Work task >>
Nothing beyond the line containing "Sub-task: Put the" should be printed; print each line exactly from the first line of the listing below through it.

Data extracts >>
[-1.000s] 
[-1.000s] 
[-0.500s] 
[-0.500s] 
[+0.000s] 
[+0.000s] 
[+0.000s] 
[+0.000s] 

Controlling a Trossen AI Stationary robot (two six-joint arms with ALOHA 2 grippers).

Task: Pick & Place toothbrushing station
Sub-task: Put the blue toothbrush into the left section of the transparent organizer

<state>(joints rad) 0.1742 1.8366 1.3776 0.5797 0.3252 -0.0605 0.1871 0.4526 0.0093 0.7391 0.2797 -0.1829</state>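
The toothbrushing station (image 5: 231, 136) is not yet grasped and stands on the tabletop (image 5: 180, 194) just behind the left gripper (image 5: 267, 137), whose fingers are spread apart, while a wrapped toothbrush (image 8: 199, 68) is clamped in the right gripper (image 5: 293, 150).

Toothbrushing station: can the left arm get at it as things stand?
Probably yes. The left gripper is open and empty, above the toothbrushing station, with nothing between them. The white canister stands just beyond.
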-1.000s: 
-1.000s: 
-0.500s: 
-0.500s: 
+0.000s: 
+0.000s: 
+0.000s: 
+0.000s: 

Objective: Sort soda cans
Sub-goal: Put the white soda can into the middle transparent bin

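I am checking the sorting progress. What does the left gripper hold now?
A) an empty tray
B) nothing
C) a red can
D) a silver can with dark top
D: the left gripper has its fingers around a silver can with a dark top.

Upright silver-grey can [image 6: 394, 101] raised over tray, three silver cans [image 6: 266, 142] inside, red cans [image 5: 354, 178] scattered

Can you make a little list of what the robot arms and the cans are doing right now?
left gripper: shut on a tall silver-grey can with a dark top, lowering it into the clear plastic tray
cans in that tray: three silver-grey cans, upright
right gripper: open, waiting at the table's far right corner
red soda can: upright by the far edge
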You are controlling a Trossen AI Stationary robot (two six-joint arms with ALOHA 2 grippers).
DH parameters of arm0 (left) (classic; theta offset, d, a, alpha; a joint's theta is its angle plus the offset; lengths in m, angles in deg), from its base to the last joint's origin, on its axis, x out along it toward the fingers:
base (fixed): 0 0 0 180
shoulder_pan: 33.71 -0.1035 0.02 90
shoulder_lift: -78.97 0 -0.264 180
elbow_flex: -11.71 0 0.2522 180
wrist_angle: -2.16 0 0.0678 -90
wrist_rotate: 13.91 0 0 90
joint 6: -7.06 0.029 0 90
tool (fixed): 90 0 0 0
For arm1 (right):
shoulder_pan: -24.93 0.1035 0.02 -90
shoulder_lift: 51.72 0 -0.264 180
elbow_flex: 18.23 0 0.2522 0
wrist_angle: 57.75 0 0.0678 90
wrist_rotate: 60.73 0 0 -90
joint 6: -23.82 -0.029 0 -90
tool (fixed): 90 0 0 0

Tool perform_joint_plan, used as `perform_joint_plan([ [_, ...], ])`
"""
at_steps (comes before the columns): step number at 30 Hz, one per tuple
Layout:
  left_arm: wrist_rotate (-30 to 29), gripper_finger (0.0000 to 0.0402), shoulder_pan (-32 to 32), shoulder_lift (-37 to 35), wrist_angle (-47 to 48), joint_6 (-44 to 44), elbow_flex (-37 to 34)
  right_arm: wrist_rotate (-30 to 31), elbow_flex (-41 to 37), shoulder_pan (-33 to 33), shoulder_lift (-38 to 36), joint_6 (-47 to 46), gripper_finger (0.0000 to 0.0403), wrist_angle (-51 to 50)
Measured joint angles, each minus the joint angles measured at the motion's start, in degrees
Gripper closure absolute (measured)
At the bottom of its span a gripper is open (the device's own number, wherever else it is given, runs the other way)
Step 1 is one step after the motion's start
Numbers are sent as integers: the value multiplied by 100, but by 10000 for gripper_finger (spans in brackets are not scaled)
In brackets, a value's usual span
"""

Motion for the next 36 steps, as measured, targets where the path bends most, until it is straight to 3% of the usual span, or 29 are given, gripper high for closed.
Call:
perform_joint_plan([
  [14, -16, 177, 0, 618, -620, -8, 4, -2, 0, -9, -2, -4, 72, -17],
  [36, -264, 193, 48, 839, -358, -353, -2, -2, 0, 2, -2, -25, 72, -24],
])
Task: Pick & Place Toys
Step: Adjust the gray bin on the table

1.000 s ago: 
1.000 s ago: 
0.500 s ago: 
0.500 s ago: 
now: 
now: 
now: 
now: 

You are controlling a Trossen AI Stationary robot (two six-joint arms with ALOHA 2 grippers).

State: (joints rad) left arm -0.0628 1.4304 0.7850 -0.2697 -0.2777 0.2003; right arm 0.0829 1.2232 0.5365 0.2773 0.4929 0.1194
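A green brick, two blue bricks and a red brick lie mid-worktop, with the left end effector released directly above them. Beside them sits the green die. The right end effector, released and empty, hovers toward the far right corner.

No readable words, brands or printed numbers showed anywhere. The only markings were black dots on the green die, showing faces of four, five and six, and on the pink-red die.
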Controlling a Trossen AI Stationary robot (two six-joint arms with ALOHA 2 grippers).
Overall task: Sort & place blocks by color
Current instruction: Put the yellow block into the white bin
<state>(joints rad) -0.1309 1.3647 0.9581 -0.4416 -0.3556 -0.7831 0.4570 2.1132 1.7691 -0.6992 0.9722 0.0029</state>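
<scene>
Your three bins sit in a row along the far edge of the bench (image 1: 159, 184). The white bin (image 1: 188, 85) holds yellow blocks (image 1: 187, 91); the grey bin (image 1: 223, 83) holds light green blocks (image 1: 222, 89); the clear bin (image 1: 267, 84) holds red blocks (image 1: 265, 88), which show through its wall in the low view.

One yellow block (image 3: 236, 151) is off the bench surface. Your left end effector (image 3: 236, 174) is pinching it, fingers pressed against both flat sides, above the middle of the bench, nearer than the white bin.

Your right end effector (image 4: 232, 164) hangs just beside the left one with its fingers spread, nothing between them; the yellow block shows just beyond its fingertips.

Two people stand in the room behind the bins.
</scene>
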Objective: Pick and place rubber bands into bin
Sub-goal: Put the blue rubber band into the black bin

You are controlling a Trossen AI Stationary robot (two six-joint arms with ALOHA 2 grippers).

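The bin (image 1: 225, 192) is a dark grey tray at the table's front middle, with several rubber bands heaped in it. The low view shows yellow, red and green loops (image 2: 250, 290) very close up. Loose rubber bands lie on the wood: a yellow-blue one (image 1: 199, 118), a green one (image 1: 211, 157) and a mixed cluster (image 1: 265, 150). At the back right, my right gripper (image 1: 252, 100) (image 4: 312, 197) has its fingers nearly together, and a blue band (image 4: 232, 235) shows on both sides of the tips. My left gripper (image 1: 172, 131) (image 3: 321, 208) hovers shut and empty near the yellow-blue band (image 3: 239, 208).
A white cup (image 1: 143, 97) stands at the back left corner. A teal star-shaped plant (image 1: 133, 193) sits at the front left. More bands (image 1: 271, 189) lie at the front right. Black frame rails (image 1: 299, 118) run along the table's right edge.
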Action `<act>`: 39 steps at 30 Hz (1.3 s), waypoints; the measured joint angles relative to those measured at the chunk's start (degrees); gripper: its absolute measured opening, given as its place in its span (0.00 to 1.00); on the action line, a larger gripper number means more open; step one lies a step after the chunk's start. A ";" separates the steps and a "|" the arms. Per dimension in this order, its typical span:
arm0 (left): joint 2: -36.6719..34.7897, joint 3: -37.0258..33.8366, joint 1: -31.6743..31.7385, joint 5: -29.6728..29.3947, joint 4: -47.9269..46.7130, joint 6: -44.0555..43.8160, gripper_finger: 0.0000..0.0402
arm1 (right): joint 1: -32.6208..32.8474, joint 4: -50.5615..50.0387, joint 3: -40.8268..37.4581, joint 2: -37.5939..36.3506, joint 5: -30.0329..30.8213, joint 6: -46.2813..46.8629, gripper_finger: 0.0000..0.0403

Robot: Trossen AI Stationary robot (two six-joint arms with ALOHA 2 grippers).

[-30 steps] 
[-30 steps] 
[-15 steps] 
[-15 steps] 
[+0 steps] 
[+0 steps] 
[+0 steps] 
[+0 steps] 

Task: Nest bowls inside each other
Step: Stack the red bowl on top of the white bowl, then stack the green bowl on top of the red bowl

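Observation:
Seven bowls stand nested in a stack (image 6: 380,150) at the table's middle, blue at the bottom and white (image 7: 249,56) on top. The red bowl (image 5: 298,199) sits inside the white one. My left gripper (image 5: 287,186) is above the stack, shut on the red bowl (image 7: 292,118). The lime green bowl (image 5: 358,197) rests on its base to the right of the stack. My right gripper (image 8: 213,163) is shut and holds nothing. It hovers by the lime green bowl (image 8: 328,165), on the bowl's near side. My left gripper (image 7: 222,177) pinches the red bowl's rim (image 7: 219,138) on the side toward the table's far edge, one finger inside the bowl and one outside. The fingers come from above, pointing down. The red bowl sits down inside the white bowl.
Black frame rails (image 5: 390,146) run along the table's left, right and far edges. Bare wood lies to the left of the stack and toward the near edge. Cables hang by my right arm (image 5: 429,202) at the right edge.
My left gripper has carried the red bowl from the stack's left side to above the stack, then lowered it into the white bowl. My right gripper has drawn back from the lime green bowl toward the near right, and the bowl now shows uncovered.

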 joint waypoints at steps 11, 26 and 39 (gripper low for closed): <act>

Task answer >>
[-1.000s] 
[-1.000s] 
[-0.500s] 
[-0.500s] 
[+0.000s] 
[+0.000s] 
[+0.000s] 
[+0.000s] 

Controlling a Trossen AI Stationary robot (two six-joint arms with ALOHA 2 grippers).

Task: Pick & Place toothbrushing station
Sub-task: Put the blue toothbrush into the left section of the transparent organizer

What appears above is the full answer.